EL
PARAÍSO ERA UN AUTOBÚS
Juan José Millás
Él trabajó durante toda su vida en una ferretería del
centro. A las ocho y media de la mañana llegaba a la parada del autobús y tomaba el
primero, que no tardaba más de diez minutos. Ella trabajó también durante toda su vida
en una mercería. Solía coger el autobús tres paradas después de la de él y se bajaba
una antes. Debían salir a horas diferentes, pues por las tardes nunca coincidían.
Jamás se hablaron. Si había asientos libres, se
sentaban de manera que cada uno pudiera ver al otro. Cuando el autobús iba lleno, se
ponían en la parte de atrás, contemplando la calle y sintiendo cada uno de ellos la
cercana presencia del otro.
Cogían las vacaciones el mismo mes, agosto, de manera
que los primeros días de septiembre se miraban con más intensidad que el resto del año.
Él solía regresar más moreno que ella, que tenía la piel muy blanca y seguramente algo
delicada. Ninguno de ellos llegó a saber jamás cómo era la vida del otro: si estaba
casado, si tenía hijos, si era feliz.
A lo largo de todos aquellos años se
fueron lanzando mensajes no verbales sobre los que se podía especular ampliamente. Ella,
por ejemplo, cogió la costumbre de llevar en el bolso una novela que a veces leía o
fingía leer. A él le pareció eso un síntoma de sensibilidad al que respondió
comprándose todos los días el periódico. Lo llevaba abierto por las páginas de
internacional, como para sugerir que era un hombre informado y preocupado por los
problemas del mundo. Si alguna vez, por la razón que fuera, ella faltaba a esa cita no
acordada, él perdía el interés por todo y abandonaba el periódico en un asiento del
autobús sin haberlo leído.
Así, durante una temporada en que ella estuvo
enferma, él adelgazó varios kilos y descuidó su aseo personal hasta que le llamaron la
atención en la ferretería: alguien que trabajaba con el público tenía la obligación
de afeitar-se a diario.
Cuando al fin regresó, los dos parecían unos
resucitados: ella, porque había sido operada a vida o muerte de una perforación
intestinal de la que no se había quejado para no faltar a la cita; él, porque había
enfermado de amor y melancolía. Pero, a los pocos días de volver a verse, ambos ganaron
peso y comenzaron a asearse para el otro con el cuidado de antes.

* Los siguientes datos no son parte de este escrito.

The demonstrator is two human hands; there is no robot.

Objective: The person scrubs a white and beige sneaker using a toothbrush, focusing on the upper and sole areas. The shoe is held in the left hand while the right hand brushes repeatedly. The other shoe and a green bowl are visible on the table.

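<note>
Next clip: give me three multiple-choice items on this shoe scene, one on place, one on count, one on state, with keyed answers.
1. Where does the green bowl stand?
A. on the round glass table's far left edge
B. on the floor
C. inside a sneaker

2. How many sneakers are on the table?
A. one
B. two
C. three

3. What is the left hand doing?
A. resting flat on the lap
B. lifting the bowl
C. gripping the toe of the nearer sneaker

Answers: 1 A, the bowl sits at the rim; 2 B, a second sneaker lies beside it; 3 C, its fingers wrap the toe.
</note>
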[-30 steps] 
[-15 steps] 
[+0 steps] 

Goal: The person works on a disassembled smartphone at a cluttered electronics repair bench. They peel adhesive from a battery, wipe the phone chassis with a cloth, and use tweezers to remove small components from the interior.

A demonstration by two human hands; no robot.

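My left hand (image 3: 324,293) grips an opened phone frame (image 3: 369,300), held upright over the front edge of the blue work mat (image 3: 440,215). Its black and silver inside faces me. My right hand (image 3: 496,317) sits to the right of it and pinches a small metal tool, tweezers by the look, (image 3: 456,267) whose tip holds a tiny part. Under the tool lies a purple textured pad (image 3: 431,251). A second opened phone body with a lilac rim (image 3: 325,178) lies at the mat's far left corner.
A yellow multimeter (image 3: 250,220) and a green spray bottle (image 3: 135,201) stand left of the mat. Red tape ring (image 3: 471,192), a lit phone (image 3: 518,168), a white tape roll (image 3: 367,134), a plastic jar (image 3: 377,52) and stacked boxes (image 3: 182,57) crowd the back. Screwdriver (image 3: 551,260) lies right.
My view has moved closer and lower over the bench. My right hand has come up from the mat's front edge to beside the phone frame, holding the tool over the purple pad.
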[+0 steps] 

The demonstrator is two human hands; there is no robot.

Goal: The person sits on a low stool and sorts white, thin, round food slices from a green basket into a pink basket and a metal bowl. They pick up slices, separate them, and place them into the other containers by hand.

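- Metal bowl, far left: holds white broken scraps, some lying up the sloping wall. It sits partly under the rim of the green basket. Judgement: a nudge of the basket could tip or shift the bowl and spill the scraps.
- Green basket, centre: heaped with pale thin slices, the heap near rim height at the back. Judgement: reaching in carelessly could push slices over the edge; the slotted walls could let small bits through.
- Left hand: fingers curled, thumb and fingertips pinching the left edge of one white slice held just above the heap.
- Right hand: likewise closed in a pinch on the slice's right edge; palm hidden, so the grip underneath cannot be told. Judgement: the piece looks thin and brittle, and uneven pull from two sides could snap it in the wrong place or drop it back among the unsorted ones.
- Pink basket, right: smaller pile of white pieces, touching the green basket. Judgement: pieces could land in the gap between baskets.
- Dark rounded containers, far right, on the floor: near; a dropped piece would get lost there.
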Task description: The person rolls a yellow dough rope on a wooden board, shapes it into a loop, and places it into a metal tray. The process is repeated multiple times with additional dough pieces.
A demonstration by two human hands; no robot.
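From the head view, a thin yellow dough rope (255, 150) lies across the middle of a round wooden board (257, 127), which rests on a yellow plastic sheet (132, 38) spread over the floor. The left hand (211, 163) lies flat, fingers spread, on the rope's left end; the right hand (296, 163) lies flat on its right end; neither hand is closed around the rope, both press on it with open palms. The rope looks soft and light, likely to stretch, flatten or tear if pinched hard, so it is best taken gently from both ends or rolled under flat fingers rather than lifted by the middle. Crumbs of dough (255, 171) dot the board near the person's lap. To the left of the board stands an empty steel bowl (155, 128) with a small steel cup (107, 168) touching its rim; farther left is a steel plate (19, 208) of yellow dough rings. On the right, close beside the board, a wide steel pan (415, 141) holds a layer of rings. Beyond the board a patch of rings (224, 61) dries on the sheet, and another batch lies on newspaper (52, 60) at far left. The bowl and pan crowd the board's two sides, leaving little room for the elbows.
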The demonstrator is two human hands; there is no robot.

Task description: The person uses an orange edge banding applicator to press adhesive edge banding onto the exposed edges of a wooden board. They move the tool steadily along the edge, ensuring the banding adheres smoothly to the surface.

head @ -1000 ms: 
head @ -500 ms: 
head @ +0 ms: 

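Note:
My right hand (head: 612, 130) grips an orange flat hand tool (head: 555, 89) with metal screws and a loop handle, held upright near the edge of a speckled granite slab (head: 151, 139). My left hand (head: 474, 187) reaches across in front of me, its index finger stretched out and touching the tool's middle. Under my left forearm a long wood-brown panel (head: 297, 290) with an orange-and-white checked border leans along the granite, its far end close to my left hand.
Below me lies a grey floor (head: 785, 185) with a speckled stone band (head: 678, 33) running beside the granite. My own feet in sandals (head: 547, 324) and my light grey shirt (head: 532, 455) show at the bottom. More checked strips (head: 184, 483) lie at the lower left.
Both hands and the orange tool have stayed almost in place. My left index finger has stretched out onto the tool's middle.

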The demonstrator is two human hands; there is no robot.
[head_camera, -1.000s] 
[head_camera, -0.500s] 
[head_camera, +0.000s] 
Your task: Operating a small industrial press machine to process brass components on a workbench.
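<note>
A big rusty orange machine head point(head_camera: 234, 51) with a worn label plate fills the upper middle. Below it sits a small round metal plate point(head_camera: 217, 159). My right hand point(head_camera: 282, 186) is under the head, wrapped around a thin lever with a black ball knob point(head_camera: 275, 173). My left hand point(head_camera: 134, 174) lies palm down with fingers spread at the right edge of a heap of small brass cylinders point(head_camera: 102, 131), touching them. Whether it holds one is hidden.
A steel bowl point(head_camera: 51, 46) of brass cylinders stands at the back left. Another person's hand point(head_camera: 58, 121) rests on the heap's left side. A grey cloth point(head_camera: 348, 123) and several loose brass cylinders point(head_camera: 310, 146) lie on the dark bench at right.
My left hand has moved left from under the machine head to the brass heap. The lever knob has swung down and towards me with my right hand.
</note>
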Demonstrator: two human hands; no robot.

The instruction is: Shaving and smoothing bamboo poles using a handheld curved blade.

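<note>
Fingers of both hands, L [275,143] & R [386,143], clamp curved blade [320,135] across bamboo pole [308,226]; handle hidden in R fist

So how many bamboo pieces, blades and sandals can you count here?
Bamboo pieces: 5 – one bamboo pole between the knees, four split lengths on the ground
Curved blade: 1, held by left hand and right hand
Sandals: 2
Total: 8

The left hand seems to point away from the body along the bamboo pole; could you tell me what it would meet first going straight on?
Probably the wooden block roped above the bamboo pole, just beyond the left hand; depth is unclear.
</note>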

Por aquellas fechas, él ascendió a
encargado de la ferretería y se compró una agenda. Entonces, se sentaba tan cerca como
podía de ella, la abría, y con un bolígrafo hacía complicadas anotaciones que
sugerían muchos compromisos. Además, comenzó a llevar corbata, lo que obligó a ella,
que siempre había ido muy arreglada, a cuidar más los complementos de sus vestidos. En
aquella época ya no eran jóvenes, pero ella comenzó a ponerse unos pendientes muy
grandes y algo llamativos que a él le volvían loco de deseo. La pasión, en lugar de
disminuir con los años, crecía alimentada por el silencio y la falta de datos que cada
uno tenía sobre el otro.
Pasaron otoños, primaveras, inviernos. A veces
llovía y el viento aplastaba las gotas de lluvia contra los cristales del autobús,
difuminando el paisaje urbano. Entonces, él imaginaba que el autobús era la casa de los
dos. Había hecho unas divisiones imaginarias para colocar la cocina, el dormitorio de
ellos, el cuarto de baño. E imaginaba una vida feliz: ellos vivían en el autobús, que
no paraba de dar vueltas alrededor de la ciudad, y la lluvia o la niebla los protegía de
las miradas de los de afuera. No había navidades, ni veranos, ni semanas santas. Todo el
tiempo llovía y ellos viajaban solos, eternamente, sin hablarse, sin saber nada de si
mismos. Abrazados.
Así fueron haciéndose mayores,
envejeciendo sin dejar de mirarse. Y cuanto más mayores eran, más se amaban; y cuanto
más se amaban más dificultades tenían para acercarse el uno al otro.
Y un día a él le dijeron que tenía que jubilarse y
no lo entendió, pero de todas formas le hicieron los papeles y le rogaron que no volviera
por la ferretería. Durante algún tiempo, siguió tomando el autobús a la hora de
siempre, hasta que llegó al punto de no poder justificar frente a su mujer esas raras
salidas.
De todos modos, a los pocos meses también ella se
jubiló y el autobús dejó de ser su casa.
Ambos fueron languideciéndose por separado. El murió
a los tres años de jubilarse y ella murió unos meses después. Casualmente fueron
enterrados en dos nichos contiguos, donde seguramente cada uno siente la cercanía del
otro y sueñan que el paraíso es un autobús sin paradas.